§ Exercise prompt
Copy each entry below unchanged; the images do not go in the copy.
□ □ □
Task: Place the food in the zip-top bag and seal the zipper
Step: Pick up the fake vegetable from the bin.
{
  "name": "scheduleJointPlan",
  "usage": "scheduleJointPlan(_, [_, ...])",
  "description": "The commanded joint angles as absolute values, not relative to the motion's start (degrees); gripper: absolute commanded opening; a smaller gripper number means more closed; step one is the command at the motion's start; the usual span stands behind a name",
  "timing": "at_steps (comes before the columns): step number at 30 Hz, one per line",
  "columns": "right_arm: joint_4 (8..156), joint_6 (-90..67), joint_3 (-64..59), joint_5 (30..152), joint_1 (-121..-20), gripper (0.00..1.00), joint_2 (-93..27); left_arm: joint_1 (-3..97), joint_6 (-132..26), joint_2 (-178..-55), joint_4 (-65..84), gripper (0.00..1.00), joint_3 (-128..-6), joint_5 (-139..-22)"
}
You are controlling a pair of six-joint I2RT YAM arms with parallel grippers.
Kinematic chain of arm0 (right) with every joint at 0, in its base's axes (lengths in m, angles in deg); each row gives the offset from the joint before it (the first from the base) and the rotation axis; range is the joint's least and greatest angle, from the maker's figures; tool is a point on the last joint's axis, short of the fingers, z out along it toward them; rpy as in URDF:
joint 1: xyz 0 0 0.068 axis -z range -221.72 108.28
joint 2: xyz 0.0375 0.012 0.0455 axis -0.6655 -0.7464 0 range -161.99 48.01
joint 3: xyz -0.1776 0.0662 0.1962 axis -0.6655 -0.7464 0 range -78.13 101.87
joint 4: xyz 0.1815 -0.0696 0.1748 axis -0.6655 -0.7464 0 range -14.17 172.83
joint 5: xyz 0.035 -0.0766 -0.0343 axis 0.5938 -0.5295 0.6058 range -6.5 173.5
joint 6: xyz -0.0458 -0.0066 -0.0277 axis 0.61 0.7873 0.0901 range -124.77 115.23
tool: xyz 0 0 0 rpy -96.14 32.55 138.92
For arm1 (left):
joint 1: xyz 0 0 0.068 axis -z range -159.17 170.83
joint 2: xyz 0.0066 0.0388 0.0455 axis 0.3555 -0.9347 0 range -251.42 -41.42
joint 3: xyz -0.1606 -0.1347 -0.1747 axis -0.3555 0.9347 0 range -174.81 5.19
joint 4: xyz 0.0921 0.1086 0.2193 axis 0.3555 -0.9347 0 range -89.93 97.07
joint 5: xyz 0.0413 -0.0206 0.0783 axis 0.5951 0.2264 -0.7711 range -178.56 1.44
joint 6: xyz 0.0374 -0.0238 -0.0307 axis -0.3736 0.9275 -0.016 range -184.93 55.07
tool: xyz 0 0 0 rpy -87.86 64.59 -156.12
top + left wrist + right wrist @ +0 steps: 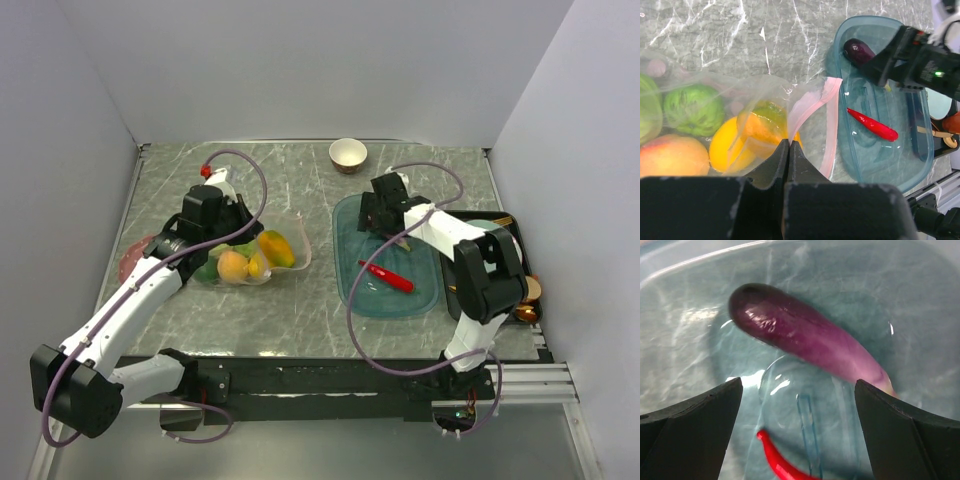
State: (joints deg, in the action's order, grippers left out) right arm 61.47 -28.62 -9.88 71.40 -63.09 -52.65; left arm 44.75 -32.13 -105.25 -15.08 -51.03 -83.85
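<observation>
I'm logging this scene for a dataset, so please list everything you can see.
Zip-top bag: one, clear, left-centre; pink zipper along its mouth.
Food in bag: at least five, orange, yellow, green.
Teal tray: one, translucent, right-centre.
Eggplant: one, purple, in teal tray.
Chili: one, red, in teal tray.
Bowl: one, cream-and-brown, far centre.
Dark tray: one, right edge, partly hidden.
Left claw: shut on bag's mouth edge.
Right claw: open, above eggplant.

No legible text, labels, nos. or signs in any view.
</observation>
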Motion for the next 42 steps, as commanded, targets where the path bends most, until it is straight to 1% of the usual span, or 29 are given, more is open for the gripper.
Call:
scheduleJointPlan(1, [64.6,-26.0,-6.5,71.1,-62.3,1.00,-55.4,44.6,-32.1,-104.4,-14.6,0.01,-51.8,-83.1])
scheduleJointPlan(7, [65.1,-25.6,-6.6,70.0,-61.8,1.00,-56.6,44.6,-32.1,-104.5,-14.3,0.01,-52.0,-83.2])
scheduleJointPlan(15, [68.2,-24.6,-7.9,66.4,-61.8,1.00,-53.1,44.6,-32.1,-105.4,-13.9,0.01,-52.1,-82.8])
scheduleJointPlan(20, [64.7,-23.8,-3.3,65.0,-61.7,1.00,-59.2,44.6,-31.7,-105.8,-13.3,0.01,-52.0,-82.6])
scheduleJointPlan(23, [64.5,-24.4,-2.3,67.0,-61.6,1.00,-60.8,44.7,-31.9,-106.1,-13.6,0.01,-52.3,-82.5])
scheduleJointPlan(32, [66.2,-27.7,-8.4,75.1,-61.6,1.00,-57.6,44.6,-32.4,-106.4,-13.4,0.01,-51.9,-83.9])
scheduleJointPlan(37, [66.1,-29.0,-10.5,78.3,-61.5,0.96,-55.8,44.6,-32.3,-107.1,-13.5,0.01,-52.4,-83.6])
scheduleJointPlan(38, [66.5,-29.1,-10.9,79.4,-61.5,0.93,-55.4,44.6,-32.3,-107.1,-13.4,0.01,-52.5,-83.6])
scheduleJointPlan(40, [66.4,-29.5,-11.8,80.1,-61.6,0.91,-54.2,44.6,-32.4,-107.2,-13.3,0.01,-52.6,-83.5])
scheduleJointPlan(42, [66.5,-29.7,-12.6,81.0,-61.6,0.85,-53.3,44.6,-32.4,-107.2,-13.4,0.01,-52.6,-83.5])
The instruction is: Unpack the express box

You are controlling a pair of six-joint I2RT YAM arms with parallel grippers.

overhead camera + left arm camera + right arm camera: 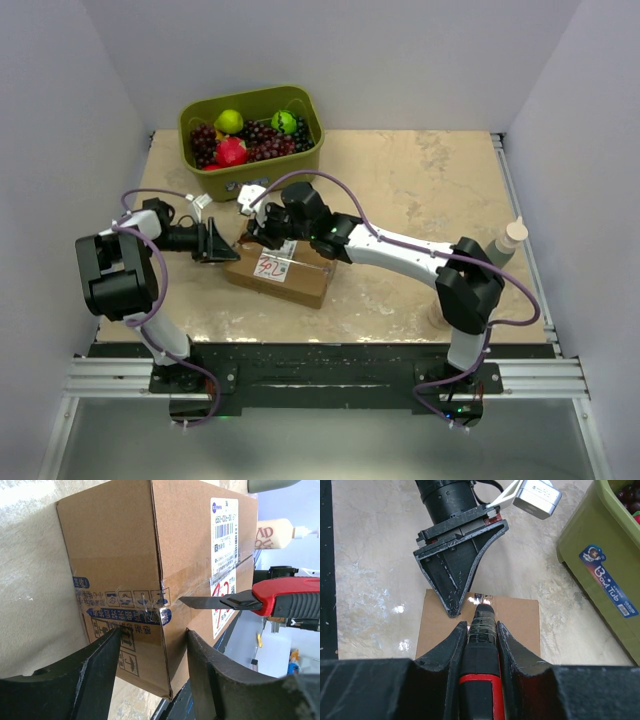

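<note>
The express box (285, 272), brown cardboard with a white label and red marks, lies on the table in front of the arms. My left gripper (226, 249) is open at its left end. In the left wrist view its fingers (95, 680) straddle the box's corner (115, 555), one finger over the top face. My right gripper (262, 232) is shut on a red and black utility knife (481, 680) above the box top (520, 625). The knife blade (200, 601) points at the clear taped seam by the label.
An olive-green bin (305, 150) of grapes and other fruit stands behind the box, and shows at the right of the right wrist view (600, 580). A beige bottle (508, 243) stands at the table's right edge.
</note>
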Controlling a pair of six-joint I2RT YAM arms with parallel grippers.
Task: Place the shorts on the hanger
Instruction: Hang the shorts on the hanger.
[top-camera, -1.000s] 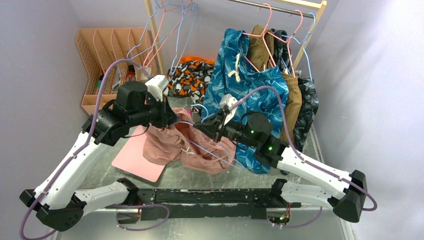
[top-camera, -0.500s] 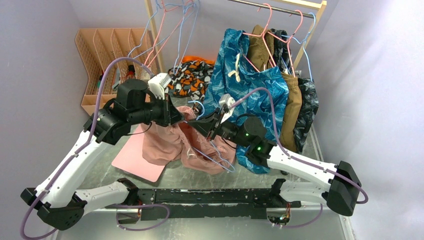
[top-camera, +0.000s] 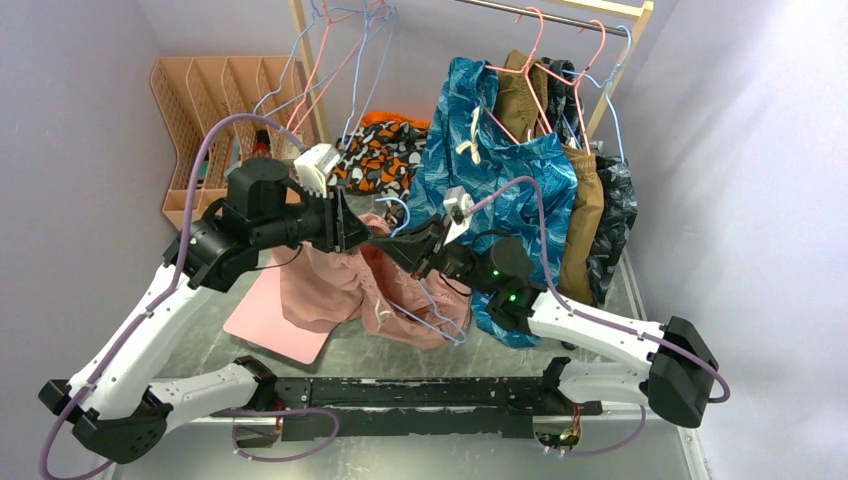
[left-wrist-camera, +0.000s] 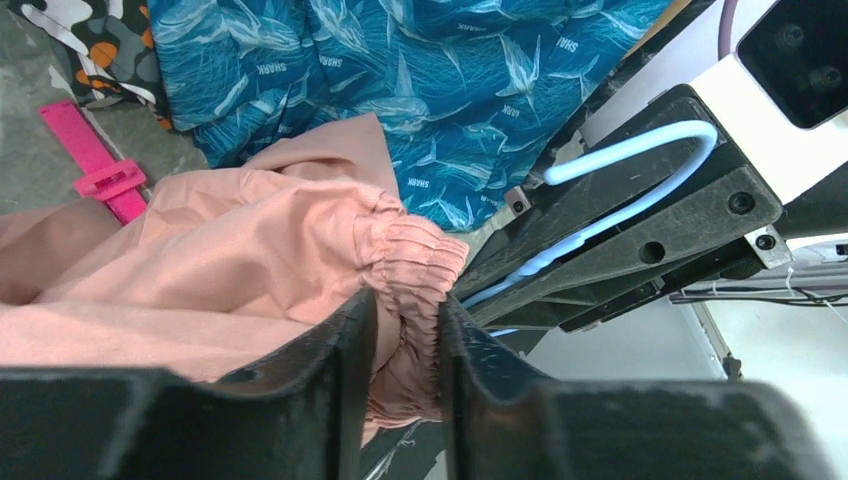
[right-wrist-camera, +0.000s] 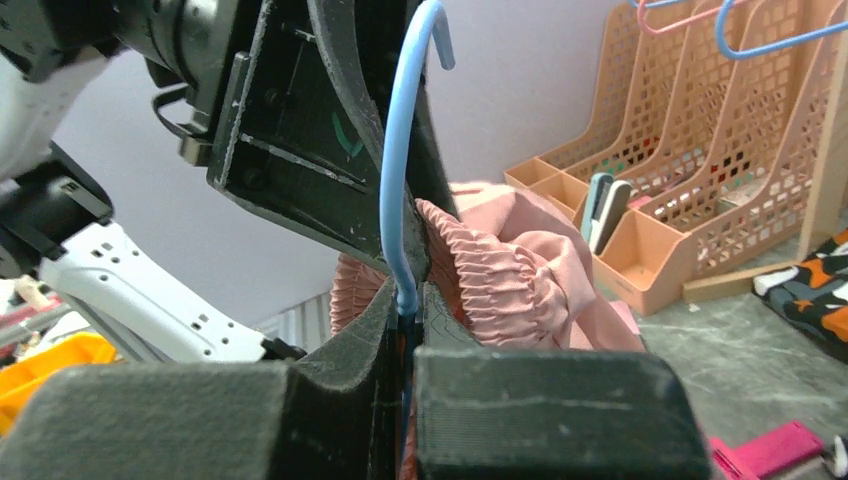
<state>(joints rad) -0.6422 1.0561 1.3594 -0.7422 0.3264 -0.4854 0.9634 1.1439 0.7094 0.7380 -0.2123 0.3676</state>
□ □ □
§ Solution
Task: Place the food in the zip-top bag and seal the zipper
Step: Pick up the fake vegetable from the bin.
{
  "name": "scheduleJointPlan",
  "usage": "scheduleJointPlan(_, [_, ...])",
  "description": "The commanded joint angles as absolute values, not relative to the motion's start (degrees); gripper: absolute commanded opening; a smaller gripper number means more closed; step one is the command at the motion's start; the usual span stands behind a name",
  "timing": "at_steps (comes before the columns): step number at 30 Hz, one per line",
  "columns": "right_arm: joint_4 (8..156), joint_6 (-90..67), joint_3 (-64..59), joint_5 (30..152), joint_1 (-121..-20), gripper (0.00..1.00), joint_2 (-93..27); left_arm: joint_1 (-3..97), joint_6 (-132..26), joint_2 (-178..-55), joint_4 (-65..84), gripper (0.00..1.00), joint_3 (-128..-6), joint_5 (-139..-22)"
}
You are controlling a pair of six-joint I2RT YAM arms with parallel grippers.
Kinematic chain of arm0 (right) with every joint at 0, in its base's axes (lengths in m, angles in deg); each row gives the offset from the joint before it (the first from the base) and the rotation axis; range is the joint's least and greatest angle, from the maker's figures; tool is a point on the last joint's axis, short of the fingers, z out along it toward them; rpy as in URDF:
joint 1: xyz 0 0 0.068 axis -z range -221.72 108.28
joint 2: xyz 0.0375 0.012 0.0455 axis -0.6655 -0.7464 0 range -161.99 48.01
joint 3: xyz -0.1776 0.0662 0.1962 axis -0.6655 -0.7464 0 range -78.13 101.87
joint 4: xyz 0.1815 -0.0696 0.1748 axis -0.6655 -0.7464 0 range -14.17 172.83
joint 5: xyz 0.035 -0.0766 -0.0343 axis 0.5938 -0.5295 0.6058 range -6.5 173.5
joint 6: xyz -0.0458 -0.0066 -0.0277 axis 0.61 0.7873 0.0901 range -124.77 115.23
tool: xyz 0 0 0 rpy -96.14 32.55 138.92
For arm1 (left):
joint 1: xyz 0 0 0.068 axis -z range -159.17 170.83
joint 2: xyz 0.0066 0.0388 0.0455 axis 0.3555 -0.9347 0 range -251.42 -41.42
joint 3: xyz -0.1606 -0.1347 -0.1747 axis -0.3555 0.9347 0 range -174.81 5.19
joint 4: xyz 0.0921 0.1086 0.2193 axis 0.3555 -0.9347 0 range -89.93 97.07
joint 5: xyz 0.0413 -0.0206 0.0783 axis 0.5951 0.2264 -0.7711 range -178.56 1.44
joint 6: xyz 0.0374 -0.0238 -0.0307 axis -0.3736 0.9275 -0.016 range -184.93 55.07
tool: xyz 0 0 0 rpy -87.86 64.59 -156.12
top + left wrist + right wrist @ +0 steps: 
State: (joints deg, in the action's order, grippers left out) right arm 61.47 -28.62 -9.88 71.40 -63.09 -52.65; left arm 44.75 -32.13 -105.25 -15.08 -51.03 -83.85
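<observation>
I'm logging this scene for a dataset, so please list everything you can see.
Zip-top bag: one, clear, left-centre; pink zipper along its mouth.
Food in bag: at least five, orange, yellow, green.
Teal tray: one, translucent, right-centre.
Eggplant: one, purple, in teal tray.
Chili: one, red, in teal tray.
Bowl: one, cream-and-brown, far centre.
Dark tray: one, right edge, partly hidden.
Left claw: shut on bag's mouth edge.
Right claw: open, above eggplant.

No legible text, labels, nos. or signs in any view.
</observation>
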Motion for the next 42 steps, as commanded, targets where the path bends most, until it is straight to 1% of the usual span, or 29 are given, more is open for the gripper.
Call:
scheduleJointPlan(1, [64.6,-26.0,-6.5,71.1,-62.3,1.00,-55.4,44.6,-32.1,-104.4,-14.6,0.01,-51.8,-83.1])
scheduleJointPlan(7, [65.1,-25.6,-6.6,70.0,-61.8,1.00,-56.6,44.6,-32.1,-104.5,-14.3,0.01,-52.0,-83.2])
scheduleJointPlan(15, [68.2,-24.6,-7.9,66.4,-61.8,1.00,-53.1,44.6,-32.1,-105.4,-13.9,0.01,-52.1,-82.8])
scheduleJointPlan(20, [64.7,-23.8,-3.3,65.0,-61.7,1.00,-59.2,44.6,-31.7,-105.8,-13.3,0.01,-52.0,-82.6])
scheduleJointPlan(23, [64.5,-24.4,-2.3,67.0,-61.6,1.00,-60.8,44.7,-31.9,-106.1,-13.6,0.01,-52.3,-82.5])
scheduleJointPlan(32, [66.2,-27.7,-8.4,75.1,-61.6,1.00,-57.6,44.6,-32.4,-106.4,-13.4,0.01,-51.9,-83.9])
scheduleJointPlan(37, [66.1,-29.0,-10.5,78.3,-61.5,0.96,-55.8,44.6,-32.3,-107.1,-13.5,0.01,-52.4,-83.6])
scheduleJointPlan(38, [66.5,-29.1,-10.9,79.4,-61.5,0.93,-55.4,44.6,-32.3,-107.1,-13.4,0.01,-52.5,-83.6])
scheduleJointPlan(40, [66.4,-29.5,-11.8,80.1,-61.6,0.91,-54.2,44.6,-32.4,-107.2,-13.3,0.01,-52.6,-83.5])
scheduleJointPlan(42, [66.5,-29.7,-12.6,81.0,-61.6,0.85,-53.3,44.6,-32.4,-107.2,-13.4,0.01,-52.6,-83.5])
The instruction is: Unpack the express box

You are controlling a pair of six-joint I2RT YAM arms with parallel grippers.

overhead camera + left arm camera + right arm camera: 

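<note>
The express box (285, 272), brown cardboard with a white label and red marks, lies on the table in front of the arms. My left gripper (226, 249) is open at its left end. In the left wrist view its fingers (95, 680) straddle the box's corner (115, 555), one finger over the top face. My right gripper (262, 232) is shut on a red and black utility knife (481, 680) above the box top (520, 625). The knife blade (200, 601) points at the clear taped seam by the label.
An olive-green bin (305, 150) of grapes and other fruit stands behind the box, and shows at the right of the right wrist view (600, 580). A beige bottle (508, 243) stands at the table's right edge.
</note>
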Controlling a pair of six-joint I2RT YAM arms with parallel grippers.
Task: Place the shorts on the hanger
Instruction: Hang the shorts on the hanger.
[top-camera, -1.000s] 
[top-camera, -0.500s] 
[top-camera, +0.000s] 
[left-wrist-camera, +0.000s] 
[right-wrist-camera, +0.000s] 
<state>(joints rad) -0.6422 1.0561 1.3594 -0.7422 0.3264 -0.4854 0.9634 1.1439 0.7094 0.7380 -0.2123 0.3676</state>

No further output is needed.